Pax gives me a $9 tip and the. 3*s me. 

Bizarre. Zero conversation except for greeting and farewell.


----------



## SouthFLuberlady (Apr 20, 2019)

Was probably gonna be a $20 tip if you would of gave a 5 star service.. but really one will never understand the logic of pax. That 3 star might not even have been that pax bc they can rate anytime so it could have been someone who didn’t rate you on a past ride...


----------



## Pax Collector (Feb 18, 2018)

Matt Uterak said:


> Pax gives me a $9 tip and the. 3*s me.
> 
> Bizarre. Zero conversation except for greeting and farewell.


$9 for 3* sounds like a fair deal to me, assuming the latter has zero cash value.


----------



## CJfrom619 (Apr 27, 2017)

I’ll take a 1 star for a .50 cent tip any day of the week.


----------



## rkozy (Apr 5, 2019)

Matt Uterak said:


> Bizarre. Zero conversation except for greeting and farewell.


I picked up a guy at my local airport who must have been drinking on the flight. He was already **kind of drunk** when he got into my car, and his destination was a casino just 8 minutes down the road. Right off the bat, he asks, "So are you for Trump or are you a Democrat?"

I say, "I really hate our two-party system because it puts people into preconceived boxes that are typically misleading." (And, that is my honest feeling on the topic.)

He says, "Bullshit! Uber makes you say that so you don't offend passengers."

I say, "Not at all. Uber does not train us on what to say about politics, religion, etc. I'm speaking my mind that political labels are stupid and misleading. I'm not trying to be neutral for your benefit."

He then starts complaining that I'm driving to slow (I was driving a couple miles an hour above the posted speed limit) and that I should pass the semi ahead so he can see what's on the flatbed trailer.

Finally, I reach the casino, and he gets out. He hands me a $20 cash tip for an 8-minute ride where he complained about my political views and my driving habits.

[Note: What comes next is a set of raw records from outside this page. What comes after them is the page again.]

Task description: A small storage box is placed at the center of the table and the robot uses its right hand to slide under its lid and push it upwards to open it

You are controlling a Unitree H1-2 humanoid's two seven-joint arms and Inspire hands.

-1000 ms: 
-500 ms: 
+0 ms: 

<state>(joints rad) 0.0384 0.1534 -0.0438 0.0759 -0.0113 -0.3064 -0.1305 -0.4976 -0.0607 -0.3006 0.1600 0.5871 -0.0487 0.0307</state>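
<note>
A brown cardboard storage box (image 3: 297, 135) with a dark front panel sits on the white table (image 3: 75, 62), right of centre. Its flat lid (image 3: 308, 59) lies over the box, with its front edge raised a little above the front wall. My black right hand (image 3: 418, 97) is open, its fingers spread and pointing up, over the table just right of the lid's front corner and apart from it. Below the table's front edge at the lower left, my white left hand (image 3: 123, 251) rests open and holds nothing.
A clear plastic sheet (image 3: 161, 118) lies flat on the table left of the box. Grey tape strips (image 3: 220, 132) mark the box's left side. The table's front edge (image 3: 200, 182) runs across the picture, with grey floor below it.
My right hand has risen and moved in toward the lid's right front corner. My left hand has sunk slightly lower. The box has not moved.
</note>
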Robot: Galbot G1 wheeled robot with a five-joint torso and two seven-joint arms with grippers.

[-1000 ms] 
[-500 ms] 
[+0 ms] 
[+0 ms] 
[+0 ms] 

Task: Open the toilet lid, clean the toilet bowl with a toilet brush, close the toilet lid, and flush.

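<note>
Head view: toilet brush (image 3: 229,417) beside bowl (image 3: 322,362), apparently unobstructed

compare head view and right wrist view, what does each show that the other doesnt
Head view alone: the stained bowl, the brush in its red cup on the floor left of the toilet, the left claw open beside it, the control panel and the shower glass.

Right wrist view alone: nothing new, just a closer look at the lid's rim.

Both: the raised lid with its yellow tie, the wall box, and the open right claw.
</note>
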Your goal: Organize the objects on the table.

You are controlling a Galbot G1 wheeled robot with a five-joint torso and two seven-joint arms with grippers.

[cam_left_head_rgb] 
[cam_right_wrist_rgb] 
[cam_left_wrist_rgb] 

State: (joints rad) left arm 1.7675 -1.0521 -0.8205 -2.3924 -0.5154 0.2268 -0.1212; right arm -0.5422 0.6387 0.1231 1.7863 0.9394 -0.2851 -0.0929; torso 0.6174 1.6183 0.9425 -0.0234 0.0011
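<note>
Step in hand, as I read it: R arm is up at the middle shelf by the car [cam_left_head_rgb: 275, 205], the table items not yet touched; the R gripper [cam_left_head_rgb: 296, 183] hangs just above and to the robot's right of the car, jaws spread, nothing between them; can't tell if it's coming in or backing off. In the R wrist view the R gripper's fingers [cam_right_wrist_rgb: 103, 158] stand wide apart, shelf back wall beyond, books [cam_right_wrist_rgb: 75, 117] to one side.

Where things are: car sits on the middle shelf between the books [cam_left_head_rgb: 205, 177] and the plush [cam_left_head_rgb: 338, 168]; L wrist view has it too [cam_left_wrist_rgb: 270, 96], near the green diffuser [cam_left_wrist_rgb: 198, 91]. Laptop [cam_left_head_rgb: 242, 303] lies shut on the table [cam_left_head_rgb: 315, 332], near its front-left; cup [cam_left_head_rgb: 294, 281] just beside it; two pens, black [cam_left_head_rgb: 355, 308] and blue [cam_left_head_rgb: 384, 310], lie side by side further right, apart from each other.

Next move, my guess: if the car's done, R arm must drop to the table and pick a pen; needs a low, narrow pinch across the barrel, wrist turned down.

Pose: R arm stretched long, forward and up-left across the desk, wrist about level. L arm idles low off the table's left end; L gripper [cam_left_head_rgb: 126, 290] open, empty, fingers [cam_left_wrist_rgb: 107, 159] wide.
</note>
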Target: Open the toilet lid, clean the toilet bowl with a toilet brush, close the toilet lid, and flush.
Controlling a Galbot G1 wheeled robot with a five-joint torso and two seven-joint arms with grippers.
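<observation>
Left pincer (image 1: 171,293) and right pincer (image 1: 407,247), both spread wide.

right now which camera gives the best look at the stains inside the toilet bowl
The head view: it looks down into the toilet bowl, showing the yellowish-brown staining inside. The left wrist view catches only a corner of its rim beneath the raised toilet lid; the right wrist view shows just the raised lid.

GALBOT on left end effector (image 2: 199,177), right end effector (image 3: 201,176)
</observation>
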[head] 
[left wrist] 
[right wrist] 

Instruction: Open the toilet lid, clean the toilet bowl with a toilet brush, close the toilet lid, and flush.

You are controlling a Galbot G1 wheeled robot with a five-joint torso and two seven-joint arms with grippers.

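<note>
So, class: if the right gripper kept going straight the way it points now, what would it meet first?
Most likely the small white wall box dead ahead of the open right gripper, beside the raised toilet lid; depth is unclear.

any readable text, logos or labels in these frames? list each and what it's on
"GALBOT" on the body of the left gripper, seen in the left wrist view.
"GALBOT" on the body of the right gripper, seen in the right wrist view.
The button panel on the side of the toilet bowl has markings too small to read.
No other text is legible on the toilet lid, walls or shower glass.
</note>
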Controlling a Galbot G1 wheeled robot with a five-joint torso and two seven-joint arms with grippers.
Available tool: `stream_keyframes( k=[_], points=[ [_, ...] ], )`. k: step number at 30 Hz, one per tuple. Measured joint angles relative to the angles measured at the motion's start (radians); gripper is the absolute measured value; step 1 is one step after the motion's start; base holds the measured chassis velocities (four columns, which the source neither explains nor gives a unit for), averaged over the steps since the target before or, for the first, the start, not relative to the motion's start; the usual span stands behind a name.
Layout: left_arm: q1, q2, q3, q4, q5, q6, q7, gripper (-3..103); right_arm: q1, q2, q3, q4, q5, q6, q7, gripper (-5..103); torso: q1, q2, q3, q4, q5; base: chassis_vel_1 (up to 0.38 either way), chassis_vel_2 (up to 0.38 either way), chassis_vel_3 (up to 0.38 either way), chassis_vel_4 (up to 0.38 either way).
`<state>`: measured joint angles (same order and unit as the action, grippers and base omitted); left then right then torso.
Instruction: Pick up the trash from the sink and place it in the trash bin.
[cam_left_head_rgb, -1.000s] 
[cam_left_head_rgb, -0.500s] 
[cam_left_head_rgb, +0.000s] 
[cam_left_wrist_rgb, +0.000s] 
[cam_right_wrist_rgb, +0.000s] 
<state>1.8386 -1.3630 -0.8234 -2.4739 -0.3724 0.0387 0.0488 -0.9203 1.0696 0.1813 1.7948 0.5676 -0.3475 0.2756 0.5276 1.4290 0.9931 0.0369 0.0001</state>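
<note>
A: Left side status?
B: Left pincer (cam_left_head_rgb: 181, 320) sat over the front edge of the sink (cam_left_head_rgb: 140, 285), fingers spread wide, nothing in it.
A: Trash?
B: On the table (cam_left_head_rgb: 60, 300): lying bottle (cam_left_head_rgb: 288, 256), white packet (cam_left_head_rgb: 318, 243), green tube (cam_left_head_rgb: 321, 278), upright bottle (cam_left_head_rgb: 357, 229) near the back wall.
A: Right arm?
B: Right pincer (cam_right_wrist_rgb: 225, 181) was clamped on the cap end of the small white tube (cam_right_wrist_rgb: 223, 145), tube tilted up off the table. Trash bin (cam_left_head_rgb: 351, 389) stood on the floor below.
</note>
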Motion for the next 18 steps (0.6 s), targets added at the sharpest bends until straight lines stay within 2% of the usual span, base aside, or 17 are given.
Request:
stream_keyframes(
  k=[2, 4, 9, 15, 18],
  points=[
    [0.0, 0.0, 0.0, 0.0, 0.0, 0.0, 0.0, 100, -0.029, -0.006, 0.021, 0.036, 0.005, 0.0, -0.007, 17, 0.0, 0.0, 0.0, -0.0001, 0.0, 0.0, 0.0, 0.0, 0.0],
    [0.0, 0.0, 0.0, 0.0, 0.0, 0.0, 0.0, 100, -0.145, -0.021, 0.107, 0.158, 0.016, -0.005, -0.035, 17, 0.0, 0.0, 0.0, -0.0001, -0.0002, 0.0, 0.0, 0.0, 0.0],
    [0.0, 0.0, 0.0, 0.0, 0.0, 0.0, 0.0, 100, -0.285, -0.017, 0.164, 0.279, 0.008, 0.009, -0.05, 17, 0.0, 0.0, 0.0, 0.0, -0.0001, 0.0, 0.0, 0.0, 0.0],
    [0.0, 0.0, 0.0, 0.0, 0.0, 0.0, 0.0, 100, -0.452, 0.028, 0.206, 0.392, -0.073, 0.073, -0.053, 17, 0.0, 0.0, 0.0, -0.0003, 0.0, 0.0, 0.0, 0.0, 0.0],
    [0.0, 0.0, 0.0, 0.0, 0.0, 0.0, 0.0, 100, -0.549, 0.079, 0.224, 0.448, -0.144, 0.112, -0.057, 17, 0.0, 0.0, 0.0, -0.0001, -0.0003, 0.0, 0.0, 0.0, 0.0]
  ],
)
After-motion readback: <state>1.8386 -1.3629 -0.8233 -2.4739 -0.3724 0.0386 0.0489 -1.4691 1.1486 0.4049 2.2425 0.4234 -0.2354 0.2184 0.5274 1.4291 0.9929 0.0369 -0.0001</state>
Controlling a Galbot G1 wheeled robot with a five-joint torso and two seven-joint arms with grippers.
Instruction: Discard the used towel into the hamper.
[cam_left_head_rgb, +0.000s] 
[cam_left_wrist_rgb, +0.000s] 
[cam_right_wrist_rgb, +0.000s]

I've stopped trying to figure these paxholes out. They are just too random for that sort of thing.


----------



## Asrdecampos (May 5, 2019)

Matt Uterak said:


> Pax gives me a $9 tip and the. 3*s me.
> 
> Bizarre. Zero conversation except for greeting and farewell.


I had hbe some of them.


----------



## Stevie The magic Unicorn (Apr 3, 2018)

rkozy said:


> I picked up a guy at my local airport who must have been drinking on the flight. He was already **kind of drunk** when he got into my car, and his destination was a casino just 8 minutes down the road. Right off the bat, he asks, "So are you for Trump or are you a Democrat?"
> 
> I say, "I really hate our two-party system because it puts people into preconceived boxes that are typically misleading." (And, that is my honest feeling on the topic.)
> 
> ...


Next time...

"I'm not stupid enough to $(&% up my tip by talking politics or religion, Satan Kathulu 2020


----------



## Normanite (Jun 28, 2017)

Matt Uterak said:


> Pax gives me a $9 tip and the. 3*s me.
> 
> Bizarre. Zero conversation except for greeting and farewell.


Lol. I had a pax really get on my case yesterday. 4 stars and a $5 tip. Go figure.


----------



## lowcountry dan (Jun 15, 2017)

There is no rhyme or reason to PAX sometimes. The good part is they are gone after a while, never to be seen again, for the most part. You have some you get on with better than others. Bottom line, tips are always good.


----------



## rideshareapphero (Mar 30, 2018)

I had a high on weed pax last Friday night, he just kept rambling nonsense all ride long, I just kept nodding my head, I gave him a 1* in exchange for a $25 in app tip, lol ?. Unexpected tip ?.


----------



## Another Uber Driver (May 27, 2015)

It is the converse of when you downrate a customer but they still tip you/


----------